Technical Concepts > About Asynchronous Protocol

About Asynchronous Protocol

As of PTV xServer 1.18 there is now an alternative protocol for potentially long running requests. Instead of single HTTP requests that stay idle until a response is being sent, the initial request will start a background job running on the server. Clients have to query the job status to see when it has finished, then ask for the result. The server will store the result until it has been fetched.

A job is the representation of an asynchronous transaction. It has a status which may include further detailed progress information. When finished, a job also has a result which may be an error message.

Jobs are kept persistent on the server for a certain period.

Benefits

These are the benefits of using asynchronous protocol.

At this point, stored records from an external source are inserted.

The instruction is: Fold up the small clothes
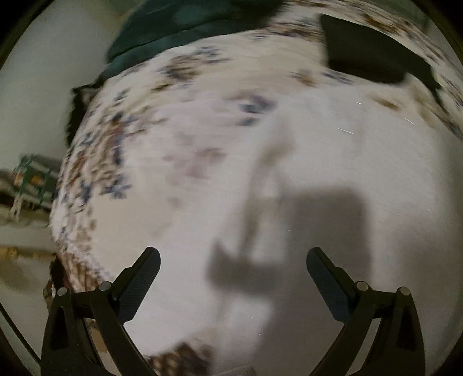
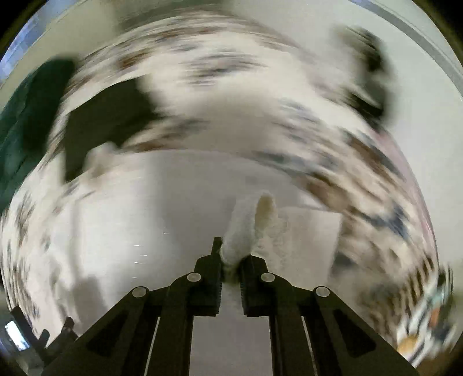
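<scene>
A white fuzzy garment [image 1: 303, 173] lies spread on a floral-patterned cloth [image 1: 115, 150]. My left gripper [image 1: 233, 260] is open above the white garment, holding nothing; its shadow falls on the cloth. In the right wrist view my right gripper [image 2: 231, 260] is shut on a bunched fold of the white garment [image 2: 249, 228], which sticks up between the fingers. The rest of the white garment [image 2: 144, 217] lies flat beyond it. Both views are motion-blurred.
A folded black garment [image 1: 367, 52] lies at the far right, also in the right wrist view [image 2: 107, 121]. A dark green garment [image 1: 173, 26] lies at the far edge. Another dark item [image 2: 367, 86] sits far right. A pale floor [image 1: 34, 86] surrounds the surface.
</scene>
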The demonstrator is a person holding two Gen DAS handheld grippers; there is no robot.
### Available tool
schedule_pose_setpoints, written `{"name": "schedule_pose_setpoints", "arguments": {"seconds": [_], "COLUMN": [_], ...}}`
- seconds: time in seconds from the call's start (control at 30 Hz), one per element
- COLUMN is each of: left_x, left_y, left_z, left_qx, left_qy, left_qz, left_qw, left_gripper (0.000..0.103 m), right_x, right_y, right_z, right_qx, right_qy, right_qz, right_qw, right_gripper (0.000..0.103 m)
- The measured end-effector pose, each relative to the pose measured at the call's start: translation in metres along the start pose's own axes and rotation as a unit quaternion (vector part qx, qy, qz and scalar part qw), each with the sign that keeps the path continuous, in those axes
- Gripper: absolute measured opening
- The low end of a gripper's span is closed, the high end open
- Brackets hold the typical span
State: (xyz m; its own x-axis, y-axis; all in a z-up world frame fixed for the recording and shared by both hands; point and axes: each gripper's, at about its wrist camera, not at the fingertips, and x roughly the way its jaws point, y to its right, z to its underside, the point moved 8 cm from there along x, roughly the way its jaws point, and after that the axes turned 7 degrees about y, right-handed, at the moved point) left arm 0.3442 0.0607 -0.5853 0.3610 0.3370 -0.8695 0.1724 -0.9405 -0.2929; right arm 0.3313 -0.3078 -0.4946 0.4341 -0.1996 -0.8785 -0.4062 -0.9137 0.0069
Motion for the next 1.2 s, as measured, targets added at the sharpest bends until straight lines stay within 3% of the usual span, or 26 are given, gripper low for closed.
{"name": "schedule_pose_setpoints", "arguments": {"seconds": [0.13, 0.2, 0.3, 0.4, 0.5, 0.57, 0.6, 0.63, 0.67, 0.77, 0.97, 1.1, 1.13, 1.2], "left_x": [0.020, 0.028, 0.041, 0.048, 0.050, 0.046, 0.043, 0.038, 0.035, 0.028, 0.032, 0.053, 0.061, 0.071], "left_y": [-0.055, -0.078, -0.104, -0.113, -0.126, -0.137, -0.143, -0.154, -0.162, -0.183, -0.221, -0.235, -0.236, -0.229], "left_z": [0.002, 0.005, 0.013, 0.022, 0.030, 0.036, 0.040, 0.046, 0.050, 0.067, 0.129, 0.180, 0.193, 0.203], "left_qx": [-0.043, -0.054, -0.070, -0.077, -0.084, -0.093, -0.098, -0.110, -0.120, -0.141, -0.186, -0.235, -0.255, -0.270], "left_qy": [-0.010, -0.012, -0.019, -0.029, -0.039, -0.039, -0.042, -0.045, -0.047, -0.057, -0.100, -0.151, -0.165, -0.174], "left_qz": [-0.029, -0.042, -0.050, -0.049, -0.037, -0.028, -0.021, -0.012, -0.005, 0.019, 0.040, 0.070, 0.085, 0.113], "left_qw": [0.9986, 0.9976, 0.9961, 0.9955, 0.9950, 0.9945, 0.9940, 0.9928, 0.9917, 0.9882, 0.9767, 0.9575, 0.9489, 0.9402], "left_gripper": [0.103, 0.103, 0.103, 0.103, 0.103, 0.103, 0.103, 0.103, 0.103, 0.103, 0.103, 0.100, 0.098, 0.094], "right_x": [0.055, 0.078, 0.092, 0.106, 0.111, 0.100, 0.090, 0.080, 0.072, 0.044, 0.036, 0.044, 0.045, 0.047], "right_y": [-0.169, -0.231, -0.305, -0.334, -0.329, -0.315, -0.303, -0.288, -0.274, -0.227, -0.132, -0.094, -0.088, -0.081], "right_z": [0.005, 0.024, 0.051, 0.068, 0.073, 0.067, 0.063, 0.059, 0.055, 0.056, 0.095, 0.129, 0.137, 0.145], "right_qx": [-0.112, -0.168, -0.239, -0.283, -0.263, -0.215, -0.176, -0.145, -0.123, -0.081, -0.045, -0.032, -0.030, -0.034], "right_qy": [-0.033, -0.050, -0.049, -0.046, -0.075, -0.103, -0.114, -0.118, -0.119, -0.116, -0.152, -0.188, -0.194, -0.197], "right_qz": [-0.031, -0.034, -0.030, -0.011, -0.026, -0.086, -0.124, -0.147, -0.159, -0.160, -0.095, -0.059, -0.055, -0.049], "right_qw": [0.993, 0.984, 0.969, 0.958, 0.961, 0.967, 0.970, 0.971, 0.972, 0.977, 0.983, 0.980, 0.979, 0.979], "right_gripper": [0.010, 0.010, 0.009, 0.010, 0.017, 0.047, 0.054, 0.065, 0.070, 0.074, 0.074, 0.074, 0.074, 0.074]}}
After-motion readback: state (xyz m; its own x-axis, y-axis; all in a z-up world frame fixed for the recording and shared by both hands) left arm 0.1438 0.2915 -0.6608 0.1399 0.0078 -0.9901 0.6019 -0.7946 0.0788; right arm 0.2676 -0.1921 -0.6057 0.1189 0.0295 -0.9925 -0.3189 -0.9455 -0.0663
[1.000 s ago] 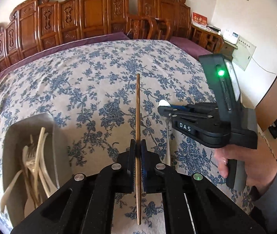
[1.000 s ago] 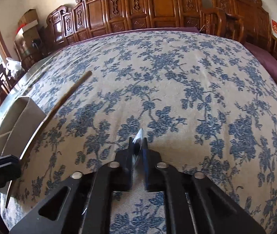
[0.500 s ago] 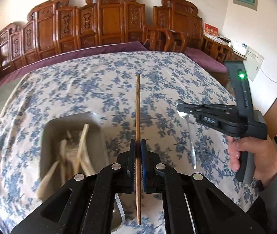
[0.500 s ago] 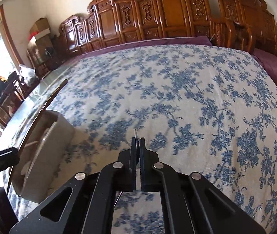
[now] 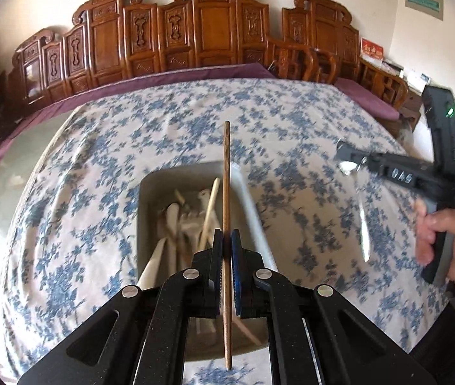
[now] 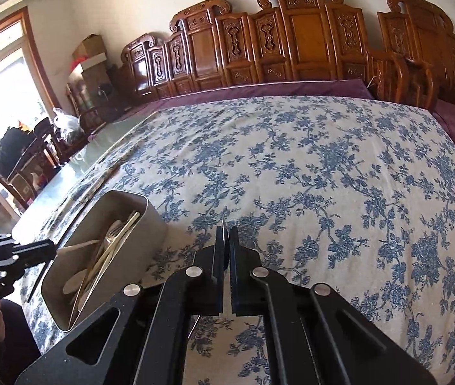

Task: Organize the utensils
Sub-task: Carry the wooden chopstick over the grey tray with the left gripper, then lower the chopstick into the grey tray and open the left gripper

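Tray (image 5: pixel 144 192) already holds utensils; left gripper (image 5: pixel 226 240) clamps a chopstick (image 5: pixel 226 166) above it, right gripper (image 6: pixel 226 240) pinches a spoon (image 5: pixel 350 168), both undelivered.

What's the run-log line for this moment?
left tongs: shut on wooden chopstick, above metal utensil bin | right tongs: shut on metal spoon, beside bin | stage: carrying to bin

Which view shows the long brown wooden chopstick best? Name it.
The left wrist view: the long brown wooden chopstick runs whole through the shut left gripper, above the grey metal tray. In the right wrist view, only a dark sliver shows beside that tray.
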A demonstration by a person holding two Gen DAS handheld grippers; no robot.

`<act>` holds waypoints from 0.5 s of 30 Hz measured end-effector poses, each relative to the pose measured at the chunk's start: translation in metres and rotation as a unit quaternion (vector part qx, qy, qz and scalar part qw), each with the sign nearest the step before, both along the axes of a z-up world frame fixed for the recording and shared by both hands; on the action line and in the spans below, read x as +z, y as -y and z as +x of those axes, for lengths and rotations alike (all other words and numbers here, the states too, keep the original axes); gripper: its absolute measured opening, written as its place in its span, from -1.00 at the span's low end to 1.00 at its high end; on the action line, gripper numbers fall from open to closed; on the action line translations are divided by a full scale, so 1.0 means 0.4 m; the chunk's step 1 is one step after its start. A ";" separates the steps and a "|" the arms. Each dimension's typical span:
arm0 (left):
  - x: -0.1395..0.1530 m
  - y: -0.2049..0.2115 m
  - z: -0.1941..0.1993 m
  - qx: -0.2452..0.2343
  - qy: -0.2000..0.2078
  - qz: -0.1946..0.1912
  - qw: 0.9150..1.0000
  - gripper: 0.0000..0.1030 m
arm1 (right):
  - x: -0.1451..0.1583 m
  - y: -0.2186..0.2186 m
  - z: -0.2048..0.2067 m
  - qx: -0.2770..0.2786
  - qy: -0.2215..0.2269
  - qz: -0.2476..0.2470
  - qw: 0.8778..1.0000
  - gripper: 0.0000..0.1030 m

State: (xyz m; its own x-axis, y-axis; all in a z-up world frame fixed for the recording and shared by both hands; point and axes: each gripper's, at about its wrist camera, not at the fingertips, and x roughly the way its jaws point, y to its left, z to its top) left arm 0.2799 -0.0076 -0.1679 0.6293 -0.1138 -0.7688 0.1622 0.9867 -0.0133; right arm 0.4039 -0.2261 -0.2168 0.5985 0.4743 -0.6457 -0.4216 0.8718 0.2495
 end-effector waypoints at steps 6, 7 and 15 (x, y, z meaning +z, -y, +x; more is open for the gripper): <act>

Interruptions of the HTTP connection will no longer lose the result in the process, and transactions are much more reliable.
Some middleware proxies will forcibly terminate connections that are idle for too long. This problem vanishes when using the asynchronous protocol.
There are convenient operations that can report status and detailed progress information.
There are convenient operations that can stop or delete jobs. Results of stopped jobs can still be fetched.

Prerequisites

In order to use job requests, the PTV xServer has to persist responses until they are fetched. This is done with the help of a JDBC database and works out of the box for a single PTV xServer.

For a cluster of PTV xServer you need a central database. If you need a highly available solution you have to set up replication to your backup systems as well.

You can replace the bundled database with your own.

Installation and Administration Guide

Please refer to the Administator's Guide for general database information.

Using a Custom Database

For job management nearly any JDBC database can be used. It is requisite that the BLOB API is fully implemented by the JDBC interface, which is not the case for PostgreSQL database management system.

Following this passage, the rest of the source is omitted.